[How to complete this task]
What you return must match the data below exactly, minus any pictures.

[Information supplied]
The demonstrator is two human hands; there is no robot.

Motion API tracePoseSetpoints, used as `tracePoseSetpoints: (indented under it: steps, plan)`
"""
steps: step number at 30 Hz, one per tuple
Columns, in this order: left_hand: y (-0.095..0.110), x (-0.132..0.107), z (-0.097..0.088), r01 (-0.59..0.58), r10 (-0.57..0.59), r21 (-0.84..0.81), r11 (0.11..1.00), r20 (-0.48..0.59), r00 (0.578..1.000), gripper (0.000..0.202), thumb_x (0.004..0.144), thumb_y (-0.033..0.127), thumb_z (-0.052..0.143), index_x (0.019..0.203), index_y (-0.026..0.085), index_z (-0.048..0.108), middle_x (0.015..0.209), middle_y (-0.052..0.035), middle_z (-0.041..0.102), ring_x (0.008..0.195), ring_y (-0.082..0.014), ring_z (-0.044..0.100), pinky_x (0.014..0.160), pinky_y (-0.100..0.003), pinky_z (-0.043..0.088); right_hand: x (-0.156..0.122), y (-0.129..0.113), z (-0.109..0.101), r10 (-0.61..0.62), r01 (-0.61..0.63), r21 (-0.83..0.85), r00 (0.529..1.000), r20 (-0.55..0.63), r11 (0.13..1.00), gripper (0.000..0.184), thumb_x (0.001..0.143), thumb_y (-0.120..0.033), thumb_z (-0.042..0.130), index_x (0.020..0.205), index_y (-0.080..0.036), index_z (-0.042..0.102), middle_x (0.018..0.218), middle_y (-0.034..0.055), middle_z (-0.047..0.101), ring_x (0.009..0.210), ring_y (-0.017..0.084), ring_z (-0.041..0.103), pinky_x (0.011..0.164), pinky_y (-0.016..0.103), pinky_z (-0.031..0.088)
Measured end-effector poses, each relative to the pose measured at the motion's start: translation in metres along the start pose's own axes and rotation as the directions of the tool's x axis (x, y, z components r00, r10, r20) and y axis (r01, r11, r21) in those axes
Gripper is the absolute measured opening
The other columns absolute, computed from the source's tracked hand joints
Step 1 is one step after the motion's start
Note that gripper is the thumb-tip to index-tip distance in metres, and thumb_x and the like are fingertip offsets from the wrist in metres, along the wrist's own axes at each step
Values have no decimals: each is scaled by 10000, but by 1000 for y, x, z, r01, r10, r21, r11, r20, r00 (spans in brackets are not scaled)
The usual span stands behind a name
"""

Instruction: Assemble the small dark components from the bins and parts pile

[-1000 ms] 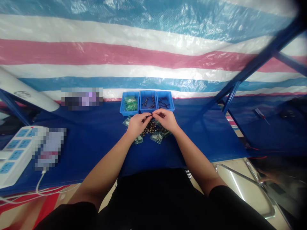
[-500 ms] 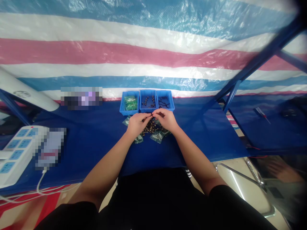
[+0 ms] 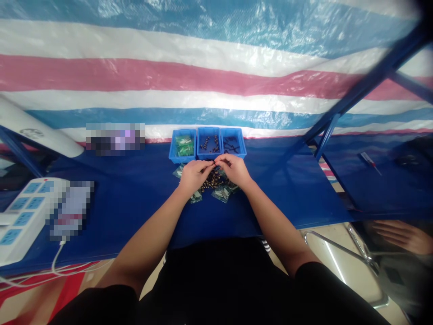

[Solution below]
The demonstrator is two human hands; there is no robot.

Motion API tracePoseSetpoints, used as `tracePoseSetpoints: (indented under it: steps, plan)`
"""
steps: step number at 30 Hz, one per tuple
Columns, in this order: left_hand: y (-0.095..0.110), x (-0.132..0.107), z (-0.097..0.088), r01 (-0.59..0.58), r10 (-0.57..0.59), r21 (-0.84..0.81), r11 (0.11..1.00), r20 (-0.48..0.59), r00 (0.578..1.000), gripper (0.000..0.202), thumb_x (0.004..0.144), thumb_y (-0.033..0.127), thumb_z (-0.052..0.143), index_x (0.019..0.203), index_y (-0.026..0.085), index_z (-0.048..0.108), middle_x (0.015..0.209), middle_y (-0.052..0.035), middle_z (-0.041..0.102), ring_x (0.008..0.195), ring_y (-0.082..0.014), ring_z (-0.044..0.100), pinky_x (0.014..0.160), pinky_y (-0.100..0.003), pinky_z (-0.043..0.088); right_hand: x (-0.156..0.122), y (-0.129..0.113), z (-0.109..0.101), r10 (-0.61..0.62), r01 (-0.61..0.63), r21 (-0.83..0.85), r00 (0.529..1.000), r20 (-0.55..0.63), r11 (0.13..1.00), gripper (0.000..0.184), thumb_x (0.001..0.143), thumb_y (-0.120..0.033), thumb_z (-0.042..0.130), index_x (0.020..0.205), index_y (-0.080..0.036), index_z (-0.042..0.102), middle_x (0.018..0.218), middle_y (-0.034..0.055), middle_z (-0.047..0.101), ring_x (0.009..0.210), ring_y (-0.017..0.084), ring_z (-0.041..0.103), pinky_x (0.011..0.164), pinky_y (-0.016..0.103), pinky_z (-0.031..0.088)
Measured end-effector poses, each relative to the pose measured at the motion's start: translation in metres along the start pose's own axes and rotation as the directions of the tool's x axis (x, y, z components r00, r10, r20) and y axis (r01, r11, r21) in those axes
Gripper is the absolute measured opening
The other columns absolute, computed from the source's tracked hand joints
Step 1 is one step after the motion's start
Note that gripper is the thumb-tip to index-tip distance in metres, and thumb_x and the like are fingertip offsets from the wrist in metres, along the wrist's own axes at each step
Values have no decimals: each is scaled by 10000, but by 1000 for y, x, z, r01, r10, r21, r11, r20, r00 (spans in brackets are not scaled)
The usual span stands behind a name
"""

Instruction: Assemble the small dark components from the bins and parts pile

[-1000 ms] 
[-500 ms] 
[+0 ms] 

There is nothing else to the answer.